The financial success and popularity of the Speedy Gonzales franchise lead to the development of another Mexican cartoon character, the Frito Bandito. In 1967 animator Tex Avery created the bandito as the cartoon mascot for Fritos Corn Chips, and the bandito was given voice by Mel Blanc, the same voice actor who played the role of Speedy Gonzales. The racist depiction of the gun toting Mexican bandit speaking broken English became part of American television culture - until the rise of the Chicano movement. [ View a Frito Bandito video clip on You Tube ] Both Speedy Gonzales and the Frito Bandito came under attack by Chicano activists who rightly charged the characters were racist characterizations of Mexicans, and by extension, Mexican Americans. In 1971, community organizing by Chicano activists, along with the work done by the National Mexican-American Anti-Defamation Committee, succeeded in banishing the Frito Bandito, with the Frito-Lay company wisely choosing another mascot. However, Speedy Gonzales continued his career, but to an ever shrinking audience.
In 1999, the Cartoon Network decided to permanently shelve Speedy Gonzales because of the cartoon’s stereotypical depictions, but fans of the mouse organized an effective campaign to have the cartoon brought back on the air, and in 2002, Speedy was once again broadcast by the Cartoon Network. Undoubtedly this roll back has opened the door to what was once considered off limits.

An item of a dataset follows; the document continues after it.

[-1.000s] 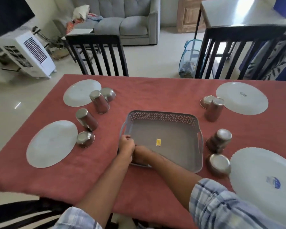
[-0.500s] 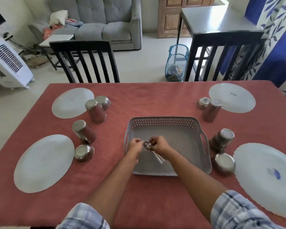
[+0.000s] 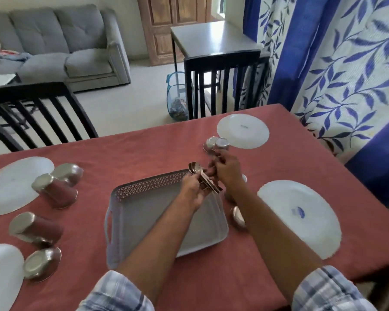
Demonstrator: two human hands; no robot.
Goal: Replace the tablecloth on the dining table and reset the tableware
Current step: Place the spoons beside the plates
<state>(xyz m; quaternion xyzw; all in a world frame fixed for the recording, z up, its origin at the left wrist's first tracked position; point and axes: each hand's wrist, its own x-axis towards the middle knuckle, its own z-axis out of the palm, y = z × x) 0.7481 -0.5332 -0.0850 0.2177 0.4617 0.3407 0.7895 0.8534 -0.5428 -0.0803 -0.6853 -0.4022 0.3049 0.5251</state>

Volkswagen’s new compact car, the Volkswagen Golf, also known as the Volkswagen Rabbit, is being marketed by a series of television ads that feature none other than Speedy Gonzales. Unbelievably, Volkswagen hired the Miami-based “Hispanic” marketing and advertising agency CreativeOndemanD (COD), to come up with three Speedy commercials that will be targeted specifically at the Latino market. The 3 ads are airing on Telemundo, Telefutura, Univision, Galavision, Mun2, Fox Sports en Espanol, Azteca America, American Latino, SiTV, ESPN Deportes, CNN en Espanol, GolTV, and MTV en Espanol. The campaign will also include outdoor advertisements in Los Angeles, Miami, and New York.
You can view one of the VW commercials featuring Speedy Gonzalez at YouTube. On the face of it, the ad seems harmless enough, it uses vintage Warner Bros. Looney Tunes footage but leaves out Speedy’s stupid, lazy, slow moving Mexican fellow mice - after all, it is a fast car that’s being advertised here. The question is, can a cartoon character, or any fictional character from our racist past, be reformed, repackaged, and made acceptable for a contemporary audience? If so then you can expect to see the return of the Frito Bandito, along with his pals Little Black Sambo and Amos and Andy.